Transcribe the data that follows in full. Leave out the pictures.

────

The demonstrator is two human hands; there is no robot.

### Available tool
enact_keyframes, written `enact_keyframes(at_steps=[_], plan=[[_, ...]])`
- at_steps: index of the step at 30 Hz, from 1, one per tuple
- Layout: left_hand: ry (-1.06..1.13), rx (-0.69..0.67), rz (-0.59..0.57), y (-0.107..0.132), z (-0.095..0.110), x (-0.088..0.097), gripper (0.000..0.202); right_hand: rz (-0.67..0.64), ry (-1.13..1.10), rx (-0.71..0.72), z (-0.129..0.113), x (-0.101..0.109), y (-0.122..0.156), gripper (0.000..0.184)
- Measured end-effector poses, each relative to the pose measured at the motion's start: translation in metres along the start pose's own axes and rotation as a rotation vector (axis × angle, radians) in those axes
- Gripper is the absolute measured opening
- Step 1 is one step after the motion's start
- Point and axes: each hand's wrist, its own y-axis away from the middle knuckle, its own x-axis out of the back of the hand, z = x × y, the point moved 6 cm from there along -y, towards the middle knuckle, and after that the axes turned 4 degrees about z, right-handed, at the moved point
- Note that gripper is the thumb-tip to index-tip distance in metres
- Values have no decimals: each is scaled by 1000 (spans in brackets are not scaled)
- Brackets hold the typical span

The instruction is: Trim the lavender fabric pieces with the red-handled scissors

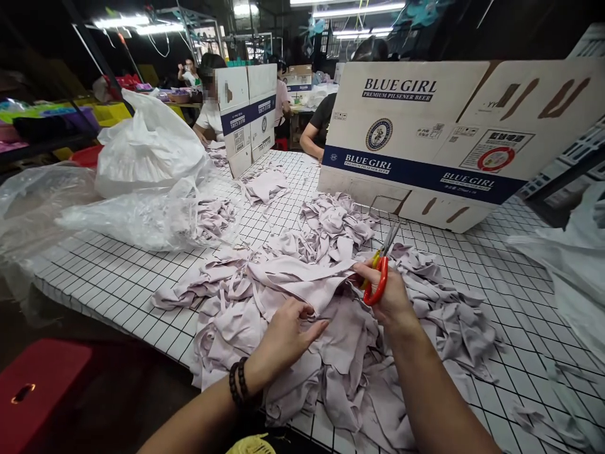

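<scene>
A pair of scissors [377,280] with red and yellow handles is in my right hand [393,296], its blades pointing up and away. The thumb and finger of that hand also seem to pinch the end of a pale lilac fabric piece [293,277], stretched leftward over the pile. My left hand [287,331], with dark beads at the wrist, rests against the lower edge of this piece. Its fingers are bent and its thumb stands apart from them. Beneath both hands spreads a heap of similar cut fabric pieces [350,340].
A printed cardboard sheet [401,120] stands upright at the back right of the grid-patterned table [155,321], another cardboard sheet [248,116] further left. White plastic bags [146,151] lie on the left. A red stool [45,391] is beside the table. Co-workers sit behind the cardboard.
</scene>
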Motion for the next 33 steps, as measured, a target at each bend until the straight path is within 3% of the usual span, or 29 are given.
enact_keyframes(at_steps=[3,10,14,17,21,23,29,33], plan=[[-51,-27,54,-7,-3,-5,17,-6,-13,16,-10,2,2,33],[-31,-155,257,-7,-3,9,16,-24,34,4,-13,1,8,32],[231,49,186,-13,-23,8,18,13,142,16,-11,8,13,28],[464,203,105,-17,-38,1,31,56,264,51,-11,16,22,35],[571,218,66,-18,-43,-3,45,-342,419,154,0,-14,44,21],[605,208,27,-18,-42,-4,45,-469,426,216,7,-32,51,13],[479,211,182,-15,-30,19,38,-492,350,242,7,-59,48,11],[740,287,-23,-8,-11,10,40,-493,283,228,-3,-57,50,15]])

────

**Output:**
The demonstrator is two human hands; there is no robot.

### Available tool
enact_keyframes, written `enact_keyframes(at_steps=[_], plan=[[_, ...]])`
- at_steps: index of the step at 30 Hz, from 1, one per tuple
- Layout: left_hand: ry (-1.06..1.13), rx (-0.69..0.67), rz (-0.59..0.57), y (-0.107..0.132), z (-0.095..0.110), x (-0.088..0.097), gripper (0.000..0.202); right_hand: rz (-0.67..0.64), ry (-1.13..1.10), rx (-0.71..0.72), z (-0.129..0.113), x (-0.101..0.109), y (-0.122..0.156), gripper (0.000..0.184)
- Measured end-effector poses, each relative to the pose measured at the motion's start: translation in metres along the start pose's own axes and rotation as a rotation vector (axis × angle, radians) in those axes
- Gripper is the absolute measured opening
- Step 1 is one step after the motion's start
- Point and axes: each hand's wrist, its own y-axis away from the middle knuckle, its own x-axis out of the back of the hand, z = x × y, the point moved 6 cm from there along -y, towards the middle knuckle, and after that the axes turned 4 degrees about z, right-handed, at the moved point
- Note that gripper is the thumb-tip to index-tip distance in metres
- Values have no decimals: each is scaled by 1000 (spans in brackets are not scaled)
- Brackets hold the typical span

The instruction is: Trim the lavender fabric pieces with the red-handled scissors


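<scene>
A pair of scissors [377,280] with red and yellow handles is in my right hand [393,296], its blades pointing up and away. The thumb and finger of that hand also seem to pinch the end of a pale lilac fabric piece [293,277], stretched leftward over the pile. My left hand [287,331], with dark beads at the wrist, rests against the lower edge of this piece. Its fingers are bent and its thumb stands apart from them. Beneath both hands spreads a heap of similar cut fabric pieces [350,340].
A printed cardboard sheet [401,120] stands upright at the back right of the grid-patterned table [155,321], another cardboard sheet [248,116] further left. White plastic bags [146,151] lie on the left. A red stool [45,391] is beside the table. Co-workers sit behind the cardboard.
</scene>
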Motion for the next 33 steps, as measured, a target at each bend until the straight path is within 3% of the usual span, or 29 are given.
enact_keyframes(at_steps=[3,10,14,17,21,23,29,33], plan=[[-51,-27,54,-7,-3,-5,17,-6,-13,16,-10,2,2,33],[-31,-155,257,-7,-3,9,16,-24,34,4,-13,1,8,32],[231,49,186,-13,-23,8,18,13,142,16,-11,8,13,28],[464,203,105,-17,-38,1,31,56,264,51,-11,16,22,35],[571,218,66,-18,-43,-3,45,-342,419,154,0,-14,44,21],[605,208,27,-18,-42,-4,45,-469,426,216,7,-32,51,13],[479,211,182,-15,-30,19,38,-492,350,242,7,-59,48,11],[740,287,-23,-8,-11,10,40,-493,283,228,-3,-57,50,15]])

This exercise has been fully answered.